Farc assombram eleições colombianas

Governo e ONGs alertam sobre possível atentado; ações recentes indicariam que a guerrilha quer mostrar que ainda é atuante

Ruth Costas, O Estado de S.Paulo

23 Maio 2010 | 00h00

A campanha presidencial que termina nesta semana na Colômbia é a primeira em décadas na qual a guerra contra grupos armados ilegais não é a prioridade dos eleitores na hora de votar. Mas a ameaça de que as Forças Armadas Revolucionárias da Colômbia (Farc) resolvam atrapalhar a votação preocupa - e muito - as autoridades do país.

O problema, explicam analistas, é que apesar de estarem debilitadas, as Farc têm tentado desesperadamente mostrar que ainda têm dentes. "A execução do governador de Caquetá (Luis Francisco Cuéllar), em dezembro, e o carro-bomba (que deixou nove mortos em Buenaventura, em março) são parte desse esforço", diz o cientista político Gabriel Murillo, da Universidade dos Andes.

Nas últimas semanas, foram feitas ameaças de morte pela internet e por uma rádio contra o candidato Antanas Mockus, do Partido Verde, que disputa voto a voto a presidência com o governista Juan Manuel Santos. Na quinta-feira, o diretor da Polícia Nacional, general Oscar Naranjo, denunciou que as Farc teriam um plano de ataque que incluiria a infiltração nas Forças Armadas. E o presidente Álvaro Uribe ofereceu US$ 90 mil para quem desse informações sobre supostos atentados. "O plano seria parecido ao usado para matar Cuéllar", disse Naranjo.

Nas campanhas colombianas sempre houve certa divergência sobre como lidar com as Farc e outros grupos armados. Dessa vez, há consenso: tanto Mockus como Santos são contra a negociação com as Farc e prometem manter a política linha dura de Uribe. "Concessões à guerrilha poderiam anular os ganhos dos últimos anos", disse Mockus, em entrevista recente ao Estado. "Esse consenso, obviamente, não agrada as Farc e o risco de um ataque não pode ser descartado, ainda que os recursos do grupo sejam bem menores hoje", afirma Murillo.

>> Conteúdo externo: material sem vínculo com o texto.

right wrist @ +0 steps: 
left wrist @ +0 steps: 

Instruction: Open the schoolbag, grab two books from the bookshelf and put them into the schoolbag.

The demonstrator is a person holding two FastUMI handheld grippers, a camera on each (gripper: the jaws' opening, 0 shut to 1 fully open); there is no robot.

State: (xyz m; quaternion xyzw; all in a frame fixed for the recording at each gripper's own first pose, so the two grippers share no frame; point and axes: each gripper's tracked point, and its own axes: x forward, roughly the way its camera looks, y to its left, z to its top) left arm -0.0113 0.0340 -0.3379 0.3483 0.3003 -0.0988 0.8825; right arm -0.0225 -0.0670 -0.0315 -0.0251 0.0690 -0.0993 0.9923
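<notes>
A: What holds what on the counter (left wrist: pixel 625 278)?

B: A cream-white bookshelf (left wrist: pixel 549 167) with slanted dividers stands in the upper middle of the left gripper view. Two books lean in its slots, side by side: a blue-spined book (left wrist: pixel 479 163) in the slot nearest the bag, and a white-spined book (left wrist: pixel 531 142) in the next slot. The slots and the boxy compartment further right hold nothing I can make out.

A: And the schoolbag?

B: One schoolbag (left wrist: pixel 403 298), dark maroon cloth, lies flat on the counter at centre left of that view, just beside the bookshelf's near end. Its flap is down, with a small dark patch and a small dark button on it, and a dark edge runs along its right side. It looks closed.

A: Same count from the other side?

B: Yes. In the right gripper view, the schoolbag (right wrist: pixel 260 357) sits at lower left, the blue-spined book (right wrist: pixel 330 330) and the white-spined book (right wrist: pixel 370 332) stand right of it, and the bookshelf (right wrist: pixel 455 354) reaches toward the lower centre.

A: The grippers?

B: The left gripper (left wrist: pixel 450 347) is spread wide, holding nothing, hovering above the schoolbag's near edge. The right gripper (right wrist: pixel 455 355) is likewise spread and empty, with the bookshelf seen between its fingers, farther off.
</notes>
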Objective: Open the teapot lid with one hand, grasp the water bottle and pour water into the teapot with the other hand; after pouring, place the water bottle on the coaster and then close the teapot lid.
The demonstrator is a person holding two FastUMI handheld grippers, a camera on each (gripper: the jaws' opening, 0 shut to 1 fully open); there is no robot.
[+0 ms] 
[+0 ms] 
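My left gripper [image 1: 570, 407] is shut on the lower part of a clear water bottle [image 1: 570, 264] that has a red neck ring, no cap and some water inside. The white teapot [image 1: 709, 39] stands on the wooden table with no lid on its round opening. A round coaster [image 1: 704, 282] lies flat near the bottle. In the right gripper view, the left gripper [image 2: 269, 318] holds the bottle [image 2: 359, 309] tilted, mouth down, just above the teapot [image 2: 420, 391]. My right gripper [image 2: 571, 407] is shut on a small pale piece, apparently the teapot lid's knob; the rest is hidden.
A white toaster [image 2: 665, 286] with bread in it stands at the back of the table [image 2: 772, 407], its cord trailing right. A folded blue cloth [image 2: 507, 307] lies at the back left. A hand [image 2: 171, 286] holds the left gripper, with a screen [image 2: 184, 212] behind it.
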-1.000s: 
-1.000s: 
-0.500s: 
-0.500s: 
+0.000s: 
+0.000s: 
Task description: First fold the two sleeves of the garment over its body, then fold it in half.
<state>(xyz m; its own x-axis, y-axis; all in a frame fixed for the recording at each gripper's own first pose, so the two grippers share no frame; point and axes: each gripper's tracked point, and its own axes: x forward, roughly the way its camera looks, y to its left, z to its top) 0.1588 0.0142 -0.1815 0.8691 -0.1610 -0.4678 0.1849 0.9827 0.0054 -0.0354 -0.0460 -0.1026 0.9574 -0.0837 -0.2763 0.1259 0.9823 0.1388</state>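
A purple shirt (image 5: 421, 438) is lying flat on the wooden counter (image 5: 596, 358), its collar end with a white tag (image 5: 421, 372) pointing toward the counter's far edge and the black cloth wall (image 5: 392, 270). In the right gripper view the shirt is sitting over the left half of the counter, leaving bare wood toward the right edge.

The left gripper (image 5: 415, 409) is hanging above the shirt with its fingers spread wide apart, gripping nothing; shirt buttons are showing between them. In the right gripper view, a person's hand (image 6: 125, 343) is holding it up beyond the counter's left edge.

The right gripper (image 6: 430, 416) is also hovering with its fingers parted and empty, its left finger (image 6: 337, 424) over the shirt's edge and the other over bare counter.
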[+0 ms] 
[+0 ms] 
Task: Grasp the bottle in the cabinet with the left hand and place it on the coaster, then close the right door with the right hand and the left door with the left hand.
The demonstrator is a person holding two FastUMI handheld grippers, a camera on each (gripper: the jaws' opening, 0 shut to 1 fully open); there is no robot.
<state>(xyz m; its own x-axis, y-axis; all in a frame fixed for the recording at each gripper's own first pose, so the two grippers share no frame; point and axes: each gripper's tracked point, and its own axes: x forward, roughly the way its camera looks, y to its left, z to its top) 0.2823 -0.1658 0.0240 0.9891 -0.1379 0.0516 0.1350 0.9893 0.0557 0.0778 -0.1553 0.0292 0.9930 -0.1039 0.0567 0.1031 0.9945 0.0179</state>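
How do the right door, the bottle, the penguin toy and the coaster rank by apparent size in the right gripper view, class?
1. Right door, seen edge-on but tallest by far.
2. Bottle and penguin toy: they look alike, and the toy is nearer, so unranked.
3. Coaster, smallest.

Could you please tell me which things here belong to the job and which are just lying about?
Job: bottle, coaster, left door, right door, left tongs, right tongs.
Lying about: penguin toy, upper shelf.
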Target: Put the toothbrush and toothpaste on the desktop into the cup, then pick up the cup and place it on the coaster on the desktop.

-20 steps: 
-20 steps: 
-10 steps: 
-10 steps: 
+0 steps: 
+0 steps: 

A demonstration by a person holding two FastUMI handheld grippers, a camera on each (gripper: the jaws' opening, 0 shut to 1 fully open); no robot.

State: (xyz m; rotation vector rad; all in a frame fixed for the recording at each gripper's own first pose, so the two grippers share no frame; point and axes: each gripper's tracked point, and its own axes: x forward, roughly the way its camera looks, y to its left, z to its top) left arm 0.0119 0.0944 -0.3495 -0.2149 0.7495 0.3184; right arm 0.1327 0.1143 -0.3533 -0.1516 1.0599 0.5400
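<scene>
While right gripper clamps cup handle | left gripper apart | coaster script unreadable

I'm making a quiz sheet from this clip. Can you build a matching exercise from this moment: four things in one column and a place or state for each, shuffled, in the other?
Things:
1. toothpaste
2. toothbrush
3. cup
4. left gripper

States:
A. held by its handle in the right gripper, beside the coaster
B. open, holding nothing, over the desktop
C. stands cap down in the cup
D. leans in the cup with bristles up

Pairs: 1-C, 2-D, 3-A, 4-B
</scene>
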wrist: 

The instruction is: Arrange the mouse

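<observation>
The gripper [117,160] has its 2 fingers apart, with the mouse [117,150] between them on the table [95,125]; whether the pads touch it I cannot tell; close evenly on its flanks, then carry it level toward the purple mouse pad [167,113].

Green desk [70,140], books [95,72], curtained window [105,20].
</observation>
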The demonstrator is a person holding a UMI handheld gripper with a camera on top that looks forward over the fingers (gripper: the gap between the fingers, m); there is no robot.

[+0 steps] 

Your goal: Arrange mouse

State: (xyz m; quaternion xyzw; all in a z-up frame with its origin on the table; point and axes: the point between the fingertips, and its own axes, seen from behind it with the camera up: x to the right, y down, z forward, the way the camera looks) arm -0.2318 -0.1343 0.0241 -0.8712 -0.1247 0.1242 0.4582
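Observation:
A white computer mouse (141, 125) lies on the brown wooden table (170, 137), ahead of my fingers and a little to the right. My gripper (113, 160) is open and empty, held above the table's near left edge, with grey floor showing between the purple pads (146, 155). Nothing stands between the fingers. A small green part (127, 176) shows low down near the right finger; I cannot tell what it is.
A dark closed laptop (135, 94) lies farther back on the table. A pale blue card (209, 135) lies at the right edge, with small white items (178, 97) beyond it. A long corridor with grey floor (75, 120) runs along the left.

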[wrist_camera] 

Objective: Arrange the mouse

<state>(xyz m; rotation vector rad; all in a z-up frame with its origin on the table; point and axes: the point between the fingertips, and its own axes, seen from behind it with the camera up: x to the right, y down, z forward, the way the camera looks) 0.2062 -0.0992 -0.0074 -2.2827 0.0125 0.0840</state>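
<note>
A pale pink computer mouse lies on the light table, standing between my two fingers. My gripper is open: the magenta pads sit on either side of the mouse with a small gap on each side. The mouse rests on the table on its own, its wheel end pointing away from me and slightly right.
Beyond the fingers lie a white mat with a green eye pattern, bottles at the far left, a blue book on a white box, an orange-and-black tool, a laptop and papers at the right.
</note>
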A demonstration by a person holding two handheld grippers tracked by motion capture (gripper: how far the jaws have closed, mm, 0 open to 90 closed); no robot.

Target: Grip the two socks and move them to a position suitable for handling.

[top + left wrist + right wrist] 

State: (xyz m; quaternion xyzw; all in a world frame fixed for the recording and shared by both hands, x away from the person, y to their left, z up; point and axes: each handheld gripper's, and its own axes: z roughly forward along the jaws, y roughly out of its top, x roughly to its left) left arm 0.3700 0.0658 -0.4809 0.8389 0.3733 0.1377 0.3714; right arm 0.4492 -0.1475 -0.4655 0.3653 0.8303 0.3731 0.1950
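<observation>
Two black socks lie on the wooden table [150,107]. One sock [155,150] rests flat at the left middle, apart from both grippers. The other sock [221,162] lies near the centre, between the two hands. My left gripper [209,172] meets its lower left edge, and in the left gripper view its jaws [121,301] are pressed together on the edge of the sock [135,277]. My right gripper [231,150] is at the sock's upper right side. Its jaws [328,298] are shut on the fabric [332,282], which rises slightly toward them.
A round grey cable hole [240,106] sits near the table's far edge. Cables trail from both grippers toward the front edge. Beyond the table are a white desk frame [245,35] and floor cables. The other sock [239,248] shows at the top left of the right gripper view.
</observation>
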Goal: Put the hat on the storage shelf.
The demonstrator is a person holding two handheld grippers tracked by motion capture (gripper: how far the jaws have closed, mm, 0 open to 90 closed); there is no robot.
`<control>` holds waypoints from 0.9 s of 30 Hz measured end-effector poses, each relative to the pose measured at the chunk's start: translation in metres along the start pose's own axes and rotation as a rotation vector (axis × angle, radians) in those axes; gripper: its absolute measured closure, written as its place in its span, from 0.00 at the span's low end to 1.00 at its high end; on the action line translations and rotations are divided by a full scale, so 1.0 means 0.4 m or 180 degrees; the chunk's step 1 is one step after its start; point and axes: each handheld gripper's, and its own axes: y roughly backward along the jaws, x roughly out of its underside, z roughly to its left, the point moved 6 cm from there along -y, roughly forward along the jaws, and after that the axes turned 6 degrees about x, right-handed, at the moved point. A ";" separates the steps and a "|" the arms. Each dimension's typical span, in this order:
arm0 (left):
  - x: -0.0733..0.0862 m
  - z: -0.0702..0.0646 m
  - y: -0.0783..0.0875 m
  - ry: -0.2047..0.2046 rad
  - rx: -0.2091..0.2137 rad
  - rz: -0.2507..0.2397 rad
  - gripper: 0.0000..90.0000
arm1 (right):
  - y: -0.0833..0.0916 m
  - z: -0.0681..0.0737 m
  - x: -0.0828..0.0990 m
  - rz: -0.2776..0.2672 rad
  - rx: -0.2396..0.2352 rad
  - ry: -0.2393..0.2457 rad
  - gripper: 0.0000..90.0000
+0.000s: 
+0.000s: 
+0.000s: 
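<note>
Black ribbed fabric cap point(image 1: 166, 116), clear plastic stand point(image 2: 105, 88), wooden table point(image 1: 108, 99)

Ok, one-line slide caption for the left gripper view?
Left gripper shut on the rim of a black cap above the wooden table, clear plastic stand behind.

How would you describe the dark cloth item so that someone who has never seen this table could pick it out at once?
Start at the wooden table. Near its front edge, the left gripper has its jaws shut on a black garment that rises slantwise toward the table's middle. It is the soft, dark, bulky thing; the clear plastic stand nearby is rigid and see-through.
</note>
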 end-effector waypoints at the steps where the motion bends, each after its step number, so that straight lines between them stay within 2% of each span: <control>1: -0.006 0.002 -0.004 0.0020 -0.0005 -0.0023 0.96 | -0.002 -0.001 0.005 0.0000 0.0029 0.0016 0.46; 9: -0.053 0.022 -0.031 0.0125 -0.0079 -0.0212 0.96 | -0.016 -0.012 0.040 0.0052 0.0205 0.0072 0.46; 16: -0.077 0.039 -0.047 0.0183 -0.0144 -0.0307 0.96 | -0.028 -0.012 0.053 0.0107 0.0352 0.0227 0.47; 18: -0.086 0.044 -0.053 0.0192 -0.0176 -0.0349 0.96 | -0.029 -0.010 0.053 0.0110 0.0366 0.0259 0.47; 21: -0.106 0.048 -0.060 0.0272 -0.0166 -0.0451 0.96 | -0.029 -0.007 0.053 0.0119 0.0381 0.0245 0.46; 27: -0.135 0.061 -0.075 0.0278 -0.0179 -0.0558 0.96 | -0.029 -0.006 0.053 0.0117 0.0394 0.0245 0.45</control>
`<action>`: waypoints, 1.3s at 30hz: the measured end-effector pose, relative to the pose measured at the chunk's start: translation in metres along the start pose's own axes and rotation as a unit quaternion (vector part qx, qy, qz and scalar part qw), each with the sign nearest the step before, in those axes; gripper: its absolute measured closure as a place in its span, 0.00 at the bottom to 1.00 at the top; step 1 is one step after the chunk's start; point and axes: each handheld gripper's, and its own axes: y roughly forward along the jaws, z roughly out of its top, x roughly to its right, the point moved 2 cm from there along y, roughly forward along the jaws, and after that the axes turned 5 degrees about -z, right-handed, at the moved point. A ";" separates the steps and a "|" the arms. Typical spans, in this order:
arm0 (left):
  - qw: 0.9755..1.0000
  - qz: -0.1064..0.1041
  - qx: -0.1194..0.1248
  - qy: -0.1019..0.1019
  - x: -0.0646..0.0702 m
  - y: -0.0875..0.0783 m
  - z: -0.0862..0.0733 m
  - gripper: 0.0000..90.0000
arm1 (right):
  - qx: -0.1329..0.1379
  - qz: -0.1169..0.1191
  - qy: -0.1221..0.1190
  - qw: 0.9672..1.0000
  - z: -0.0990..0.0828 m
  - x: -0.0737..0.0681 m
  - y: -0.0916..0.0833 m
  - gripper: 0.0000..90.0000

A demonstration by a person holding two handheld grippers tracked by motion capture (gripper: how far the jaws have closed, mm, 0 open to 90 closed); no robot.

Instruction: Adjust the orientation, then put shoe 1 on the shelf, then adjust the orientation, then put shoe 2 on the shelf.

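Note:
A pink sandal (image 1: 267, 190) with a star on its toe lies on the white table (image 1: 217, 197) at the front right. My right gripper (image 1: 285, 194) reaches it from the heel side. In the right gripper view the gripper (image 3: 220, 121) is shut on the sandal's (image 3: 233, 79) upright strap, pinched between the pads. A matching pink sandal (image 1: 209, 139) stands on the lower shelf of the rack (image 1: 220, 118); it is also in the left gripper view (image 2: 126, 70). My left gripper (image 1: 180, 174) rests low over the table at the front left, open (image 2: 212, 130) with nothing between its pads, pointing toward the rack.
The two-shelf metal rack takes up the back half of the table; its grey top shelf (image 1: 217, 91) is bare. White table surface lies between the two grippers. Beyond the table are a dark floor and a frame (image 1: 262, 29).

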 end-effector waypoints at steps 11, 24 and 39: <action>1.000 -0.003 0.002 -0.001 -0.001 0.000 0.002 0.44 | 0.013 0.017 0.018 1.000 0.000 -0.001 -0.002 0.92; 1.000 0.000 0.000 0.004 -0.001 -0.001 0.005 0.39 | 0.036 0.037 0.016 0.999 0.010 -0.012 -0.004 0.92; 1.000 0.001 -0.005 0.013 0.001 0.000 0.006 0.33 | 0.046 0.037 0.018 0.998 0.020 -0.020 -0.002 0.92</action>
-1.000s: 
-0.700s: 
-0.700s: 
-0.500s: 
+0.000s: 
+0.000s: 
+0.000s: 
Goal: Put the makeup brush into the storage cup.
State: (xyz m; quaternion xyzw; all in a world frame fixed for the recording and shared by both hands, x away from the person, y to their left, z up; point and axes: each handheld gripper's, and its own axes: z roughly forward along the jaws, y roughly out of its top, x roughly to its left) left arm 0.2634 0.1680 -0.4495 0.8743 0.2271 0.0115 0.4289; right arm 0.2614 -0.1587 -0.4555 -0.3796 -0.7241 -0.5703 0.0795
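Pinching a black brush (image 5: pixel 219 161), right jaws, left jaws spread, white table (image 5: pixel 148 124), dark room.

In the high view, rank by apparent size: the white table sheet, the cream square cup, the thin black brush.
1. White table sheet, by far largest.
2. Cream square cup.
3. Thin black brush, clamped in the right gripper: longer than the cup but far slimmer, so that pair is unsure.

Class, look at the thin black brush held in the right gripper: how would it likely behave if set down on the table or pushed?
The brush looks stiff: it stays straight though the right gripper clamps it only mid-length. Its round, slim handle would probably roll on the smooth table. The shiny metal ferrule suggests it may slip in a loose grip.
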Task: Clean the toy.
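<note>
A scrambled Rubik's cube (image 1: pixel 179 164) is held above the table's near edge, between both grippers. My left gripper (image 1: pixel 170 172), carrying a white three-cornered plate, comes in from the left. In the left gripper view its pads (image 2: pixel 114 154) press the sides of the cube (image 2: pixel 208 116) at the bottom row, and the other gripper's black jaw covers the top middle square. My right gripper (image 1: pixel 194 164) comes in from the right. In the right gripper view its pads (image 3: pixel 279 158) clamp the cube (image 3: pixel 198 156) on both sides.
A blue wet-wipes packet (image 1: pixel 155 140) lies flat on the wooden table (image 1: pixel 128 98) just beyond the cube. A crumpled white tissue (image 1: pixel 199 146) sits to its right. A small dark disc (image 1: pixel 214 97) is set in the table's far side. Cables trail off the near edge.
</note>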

Há três dias, o jornal Washington Post revelou que, segundo o juiz espanhol Eloy Velasco, as Farc pediram ajuda ao grupo basco ETA para tentar matar líderes colombianos durante sua passagem por Madri, entre eles Mockus (que já foi duas vezes prefeito de Bogotá) e Uribe.

Em abril, até a Cruz Vermelha chamou a atenção para a recuperação da guerrilha. "Vemos, entre o fim de 2009 e o início de 2010, que as Farc se adaptam de forma dinâmica e têm de novo capacidade para continuar a ser um ator importante do conflito", disse Christophe Beney, da Cruz Vermelha colombiana.

É claro que a ameaça hoje é muito menor do que quando a guerrilha controlava 30% dos municípios colombianos. No dia em que Uribe tomou posse, em agosto de 2002, um ataque com mísseis caseiros nas imediações do Congresso, local da cerimônia, matou 19 pessoas.

A história colombiana é marcada por atentados contra aspirantes à presidência. O Bogotazo, onda de violência que tomou a capital colombiana em 1948, começou com o assassinato do líder liberal Jorge Eliecer Gaitán. Em 1989, quando o país ameaçava se transformar em narcoestado, Luis Carlos Galán foi morto em um comício por enfrentar os cartéis. Um ano depois, Carlos Pizarro, do M-19, foi executado em um avião comercial.

Recentemente, a ex-candidata Ingrid Betancourt foi mantida como refém pelas Farc por seis anos, até 2007. E Uribe foi alvo da guerrilha na campanha de 2002, quando um explosivo foi atirado contra sua caravana em Barranquilla, deixando três mortos e dez feridos.

Esses eram tempos em que a Colômbia registrava 2 mil sequestros ao ano e suas estradas eram terra de ninguém. O país mudou - não há dúvida. Os alertas e a apreensão com a votação só são um lembrete de que, provavelmente, os guerrilheiros não mudaram.